Emerging Shift Toward Geo-Economic Rivalry
Rise of Economic Nationalism
- Countries are increasingly adopting protectionist measures such as tariffs, export restrictions, and industrial subsidies to protect domestic industries and strategic sectors.
- Governments now prioritise economic security and technological sovereignty over pure efficiency in global trade.
Strategic Supply Chains
- Critical industries such as semiconductors, pharmaceuticals, and energy technologies are increasingly viewed as strategic assets requiring domestic control.
- Countries are restructuring supply chains to reduce dependence on geopolitical rivals.
Friend-Shoring
- The concept of friend-shoring involves relocating production networks to politically trusted partner countries rather than relying on global cost efficiency.
- This reflects a shift from economic logic to geopolitical alignment in trade relationships.
Drivers Behind the End of Gentle Trade
Geopolitical Conflicts
- Major geopolitical conflicts have demonstrated that economic interdependence does not necessarily prevent political or military confrontation.
- Instead, economic relationships may become tools of political pressure and strategic leverage.
Supply Chain Disruptions
- The COVID-19 pandemic exposed vulnerabilities in global supply chains, encouraging countries to prioritise economic resilience and domestic production capacity.
Weaponisation of Trade
- Trade restrictions, financial sanctions, and technology bans are increasingly used as instruments of geopolitical strategy.
Weakening of Multilateral Trade Institutions
- Institutions such as the World Trade Organization face difficulties resolving disputes and enforcing global trade rules amid rising economic nationalism.

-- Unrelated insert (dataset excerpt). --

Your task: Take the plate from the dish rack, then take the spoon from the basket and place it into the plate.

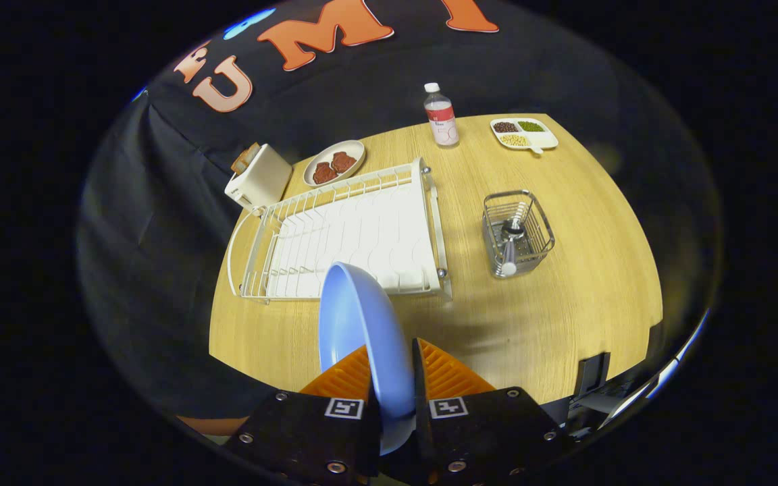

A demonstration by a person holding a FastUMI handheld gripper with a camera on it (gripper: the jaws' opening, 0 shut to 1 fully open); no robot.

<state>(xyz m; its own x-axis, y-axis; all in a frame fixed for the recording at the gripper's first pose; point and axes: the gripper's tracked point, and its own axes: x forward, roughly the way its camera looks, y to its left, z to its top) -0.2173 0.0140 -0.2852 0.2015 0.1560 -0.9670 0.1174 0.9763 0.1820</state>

Implications for the Global Economic Order
Fragmentation of Globalisation
- The global economy is gradually moving from a single integrated marketplace toward multiple regional economic blocs and strategic trade alliances.
Increased Costs of Trade
- Fragmented supply chains may lead to higher production costs, reduced efficiency, and increased prices for consumers worldwide.
Strategic Economic Rivalries
- Economic competition among major powers could intensify geopolitical tensions, increasing the risk of broader political conflicts.
Decline of Rules-Based Trade
- As nations prioritise strategic interests, the effectiveness of rules-based multilateral trade systems may weaken.
Challenges in the Emerging Global Order
Erosion of Multilateral Cooperation
- The weakening of global institutions reduces the ability to manage trade disputes and coordinate international economic policies.
Economic Inefficiencies
- Excessive protectionism may undermine productivity gains achieved through global specialisation and integrated supply chains.
Global Inequality
- Smaller economies may struggle to navigate competing economic blocs dominated by major powers.
Way Forward
Strengthening Multilateral Institutions
- Reforming and revitalising global institutions such as the World Trade Organization can help restore confidence in rules-based trade governance.
Building Resilient Supply Chains
- Diversification of supply chains can balance economic efficiency with strategic security without completely dismantling global trade networks.
Balancing Security and Globalisation
- Governments must strike a balance between economic openness and national security concerns.
Promoting Cooperative Economic Diplomacy
- Strengthening diplomatic engagement can prevent economic disputes from escalating into broader geopolitical conflicts.
Conclusion
- The classical belief that commerce naturally fosters peace is increasingly challenged by geopolitical rivalry and economic nationalism. As globalisation evolves into a more fragmented system of strategic economic alliances, rebuilding trust through cooperation and resilient trade frameworks will be essential to sustain global stability.